I worked on a couple of such implementations, and while its not always
super obvious how to do it, I think anyone with a genuine interest in
implementing a new backend to Semantic can do it. In fact, not using the
Cedet interfaces is what would be a waste, its the best shot Emacs has
at implementing these modern ide facilities.

As is suggested above, CEDET is a a bunch of interfaces with default back-ends and front ends. It is similar in nature to GUD or the VC stuff, but instead uses different mechanisms to create the abstraction.

A large portion of the miscellaneous tools in CEDET use EIEIO to create a series of base classes that define the interface or API that some user interface interacts with. Some examples are:

EDE - This defines some basic concepts of what a project and target are. It then implements project styles for Automake, Make, Emacs, Linux, and some others. On top of these classes is global-ede-mode. This defines a menu and some misc keybindings for compilation or whatever.

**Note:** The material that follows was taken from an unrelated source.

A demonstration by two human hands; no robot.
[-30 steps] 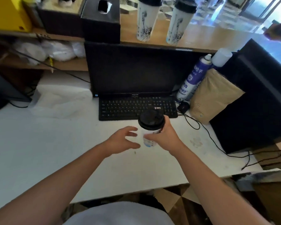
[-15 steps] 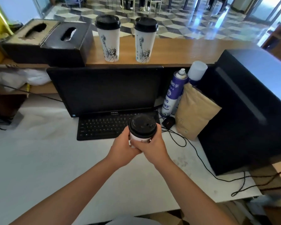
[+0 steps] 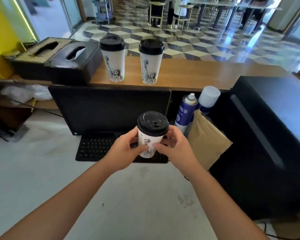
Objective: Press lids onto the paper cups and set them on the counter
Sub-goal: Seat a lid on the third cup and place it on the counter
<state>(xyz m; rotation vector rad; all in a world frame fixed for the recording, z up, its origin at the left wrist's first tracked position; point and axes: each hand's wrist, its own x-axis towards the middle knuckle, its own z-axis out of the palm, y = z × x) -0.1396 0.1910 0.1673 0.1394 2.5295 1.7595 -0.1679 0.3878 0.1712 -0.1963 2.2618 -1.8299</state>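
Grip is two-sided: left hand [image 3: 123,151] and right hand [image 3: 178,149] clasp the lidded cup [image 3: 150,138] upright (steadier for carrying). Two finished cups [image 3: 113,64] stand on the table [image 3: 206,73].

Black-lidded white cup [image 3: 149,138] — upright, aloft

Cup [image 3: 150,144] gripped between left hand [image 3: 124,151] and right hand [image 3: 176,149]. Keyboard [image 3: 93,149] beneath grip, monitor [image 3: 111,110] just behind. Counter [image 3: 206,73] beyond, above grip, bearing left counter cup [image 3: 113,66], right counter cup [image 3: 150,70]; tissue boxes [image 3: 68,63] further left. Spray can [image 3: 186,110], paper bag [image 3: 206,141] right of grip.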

In the context of some external tool like SharpDevelop, Visual Studio, Eclipse or whatever, if it is possible to read those project files EDE can wrap it and the implementation can dispatch back out to that tool to do the project management work. Someone who then learns how to work in one kind of project in Emacs (via keybindings or what-not) will know how to work in another project even if the back-end is totally different.

Semantic then uses the EDE interfaces to provide project level configuration of what files to search or what CPP macros exist.

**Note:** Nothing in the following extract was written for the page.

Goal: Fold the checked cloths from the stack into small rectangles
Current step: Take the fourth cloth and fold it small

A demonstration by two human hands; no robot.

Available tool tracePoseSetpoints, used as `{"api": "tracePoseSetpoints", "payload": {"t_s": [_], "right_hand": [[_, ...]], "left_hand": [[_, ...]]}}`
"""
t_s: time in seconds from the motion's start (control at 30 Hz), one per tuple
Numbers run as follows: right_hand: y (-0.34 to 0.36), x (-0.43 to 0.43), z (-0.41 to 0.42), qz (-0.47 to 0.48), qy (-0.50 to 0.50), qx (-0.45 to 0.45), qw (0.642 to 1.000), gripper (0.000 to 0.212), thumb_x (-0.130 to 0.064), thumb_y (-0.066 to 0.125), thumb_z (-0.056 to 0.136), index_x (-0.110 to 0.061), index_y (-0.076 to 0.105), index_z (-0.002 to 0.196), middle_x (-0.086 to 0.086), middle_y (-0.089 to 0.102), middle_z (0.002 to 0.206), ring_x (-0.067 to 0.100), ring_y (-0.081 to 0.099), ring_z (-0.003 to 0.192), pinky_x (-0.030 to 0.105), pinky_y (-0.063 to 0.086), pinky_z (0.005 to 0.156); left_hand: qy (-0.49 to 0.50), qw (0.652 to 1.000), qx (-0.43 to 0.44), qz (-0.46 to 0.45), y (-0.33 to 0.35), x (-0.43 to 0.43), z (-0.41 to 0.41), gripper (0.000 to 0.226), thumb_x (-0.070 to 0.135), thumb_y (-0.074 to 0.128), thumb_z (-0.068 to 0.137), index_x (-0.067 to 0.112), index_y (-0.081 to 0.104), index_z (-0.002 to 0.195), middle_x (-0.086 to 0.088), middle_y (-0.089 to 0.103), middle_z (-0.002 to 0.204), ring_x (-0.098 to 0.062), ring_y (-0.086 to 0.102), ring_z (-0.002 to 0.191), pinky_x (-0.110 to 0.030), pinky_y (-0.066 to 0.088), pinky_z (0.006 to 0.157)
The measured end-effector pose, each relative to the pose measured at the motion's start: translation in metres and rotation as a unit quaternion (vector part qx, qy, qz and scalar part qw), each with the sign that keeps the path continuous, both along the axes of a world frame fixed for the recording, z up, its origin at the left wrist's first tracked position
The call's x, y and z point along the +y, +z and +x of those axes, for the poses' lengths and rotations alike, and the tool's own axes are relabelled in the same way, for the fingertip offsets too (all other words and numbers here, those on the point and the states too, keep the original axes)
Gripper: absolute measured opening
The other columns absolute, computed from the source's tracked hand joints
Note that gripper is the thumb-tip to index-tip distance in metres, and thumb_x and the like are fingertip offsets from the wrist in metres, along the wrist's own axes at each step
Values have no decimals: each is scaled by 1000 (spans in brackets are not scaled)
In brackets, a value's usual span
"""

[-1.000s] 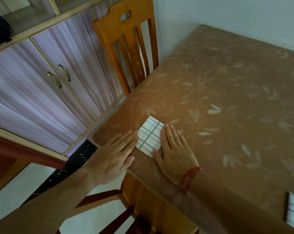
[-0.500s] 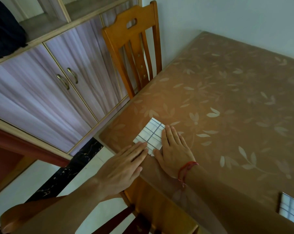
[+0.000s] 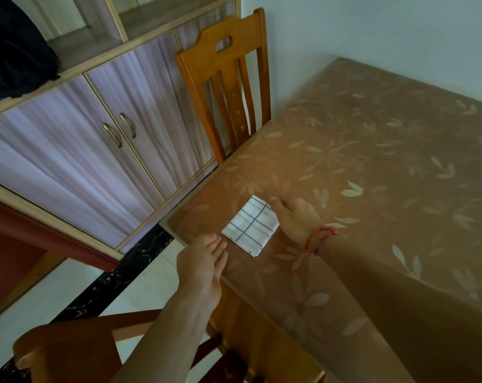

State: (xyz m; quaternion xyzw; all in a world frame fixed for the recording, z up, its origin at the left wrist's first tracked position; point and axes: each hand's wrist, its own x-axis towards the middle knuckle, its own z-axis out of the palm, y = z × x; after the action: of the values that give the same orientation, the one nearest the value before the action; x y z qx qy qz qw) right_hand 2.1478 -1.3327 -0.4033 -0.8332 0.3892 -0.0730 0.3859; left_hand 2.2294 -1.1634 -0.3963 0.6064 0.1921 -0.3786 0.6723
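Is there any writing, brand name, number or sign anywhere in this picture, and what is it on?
No text can be read. The folded checked cloth shows only grid lines, the table cover only leaf and flower prints; the chair, the cupboard doors and the red wrist string carry no lettering.

We see a table with a brown, leaf-patterned top. One folded checked cloth lies flat on it as a small rectangle, near the corner, on our side of the wooden chair.
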Motion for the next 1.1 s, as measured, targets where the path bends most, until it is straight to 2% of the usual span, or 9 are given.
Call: {"api": "tracePoseSetpoints", "payload": {"t_s": [0.1,0.23,0.43,0.6,0.67,0.8,0.87,0.97,1.1], "right_hand": [[5,0,3,37,-19,-1,999,41,-32,40,101,-13,46,65,-1,45,60,14,44,57,28,36,53],[4,0,3,65,-28,-11,997,45,-33,41,102,-19,41,59,-7,39,55,9,39,52,24,32,52],[6,0,4,74,-34,-13,997,44,-35,41,101,-12,49,65,-6,41,56,10,40,53,23,33,52],[5,-4,10,87,-43,9,995,54,-44,41,100,2,62,82,1,52,63,14,49,59,24,37,53],[3,-5,12,87,-44,12,995,56,-46,41,99,3,66,90,3,57,68,15,53,62,25,39,54],[2,-4,11,87,-43,8,995,55,-47,40,99,1,68,93,0,56,67,13,51,60,24,37,53],[3,-2,9,88,-46,1,995,53,-45,41,100,0,65,85,-2,51,62,11,48,57,23,36,53],[3,-1,6,90,-53,-3,995,52,-45,43,100,-8,52,64,-4,45,56,12,44,54,24,36,53],[6,0,4,101,-48,1,994,51,-45,42,100,-9,55,66,-4,48,60,12,47,56,24,36,53]], "left_hand": [[24,999,33,-15,3,-3,0,21,9,47,98,-1,61,111,-16,66,110,-28,65,102,-42,52,94],[36,997,61,-42,6,-4,1,23,9,48,98,-4,58,114,-20,66,110,-32,66,101,-42,55,86],[35,996,66,-54,5,-4,-2,24,10,48,99,-5,58,115,-22,66,110,-33,67,99,-41,56,82],[21,996,71,-59,5,-4,-5,25,11,48,98,-4,59,115,-22,67,109,-33,67,100,-40,56,80],[15,996,72,-56,5,-6,-5,26,12,48,98,-4,59,115,-23,67,109,-33,67,99,-40,56,80],[13,996,73,-51,2,-6,-5,26,12,48,98,-4,58,116,-23,67,109,-34,67,99,-41,56,82],[12,997,66,-50,2,-5,-4,27,13,47,99,-4,58,116,-22,67,109,-33,67,99,-41,56,83],[12,997,61,-48,1,-4,-2,26,13,47,99,-4,58,115,-22,67,109,-33,67,99,-42,55,85],[11,997,64,-46,0,-3,-1,26,13,47,99,-5,59,114,-23,67,109,-33,68,98,-41,56,82]]}}
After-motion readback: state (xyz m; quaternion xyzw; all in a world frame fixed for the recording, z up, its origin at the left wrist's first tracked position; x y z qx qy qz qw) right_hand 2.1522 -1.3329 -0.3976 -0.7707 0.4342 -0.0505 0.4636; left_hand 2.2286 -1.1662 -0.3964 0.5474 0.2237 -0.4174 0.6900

SemanticDB - The databases used by Semantic to track tag info which is used for completion is also based on EIEIO classes. The default just saves stuff to disk, but other back-ends, such as the Emacs backend uses Emacs commands to lookup symbols, or the GNU Global backend can query a GNU Global database.

The Semantic tools also use mode-local to create an interface boundary. In this case, on a per-mode basis. Thus the C++ support use the parser generator in Semantic to parse the code in a buffer and save off the tags. External parsers can be installed used instead, such as the exuberent ctags parser, so on a per-mode basis, you can configure and use different backends.

The completion engine is the same. If there is an alternate implementation for creating a list of possible completions for a particular mode, you can override the right function to provide the output. Any tool that uses Semantic's smart completion engine would then automatically start using the new external tool (such as SharpDevelop) instead.

Not yet a part of Emacs, the COGRE UML tool uses the Semantic back end, mode-local override features, and EIEIO to generate code from high-level concepts such as class diagrams. COGRE uses EIEIO, and any kind of connected graph could be created besides the UML implementation.

I hope this helps answer questions. I do think that the original poster's desire for a place to put a back-end already exists in the CEDET infrastructure, and if it doesn't do it perfectly for some case, we can certainly tweak the API if needed.